Exercise brief - Write out all of the listing exactly. Add nothing to it.

Data excerpt -
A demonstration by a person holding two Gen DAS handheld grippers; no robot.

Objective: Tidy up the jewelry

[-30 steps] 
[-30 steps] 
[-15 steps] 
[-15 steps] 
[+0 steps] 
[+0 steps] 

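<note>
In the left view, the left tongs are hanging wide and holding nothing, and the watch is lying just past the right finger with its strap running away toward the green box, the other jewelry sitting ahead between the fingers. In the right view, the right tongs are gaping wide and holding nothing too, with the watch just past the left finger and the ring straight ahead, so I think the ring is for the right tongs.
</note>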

The completed task -
A demonstration by a person holding two Gen DAS handheld grippers; no robot.

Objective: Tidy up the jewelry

[-30 steps] 
[-30 steps] 
[-15 steps] 
[-15 steps] 
[+0 steps] 
[+0 steps] 

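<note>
In the left view, the left tongs are hanging wide and holding nothing, and the watch is lying just past the right finger with its strap running away toward the green box, the other jewelry sitting ahead between the fingers. In the right view, the right tongs are gaping wide and holding nothing too, with the watch just past the left finger and the ring straight ahead, so I think the ring is for the right tongs.
</note>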

No additional output is needed.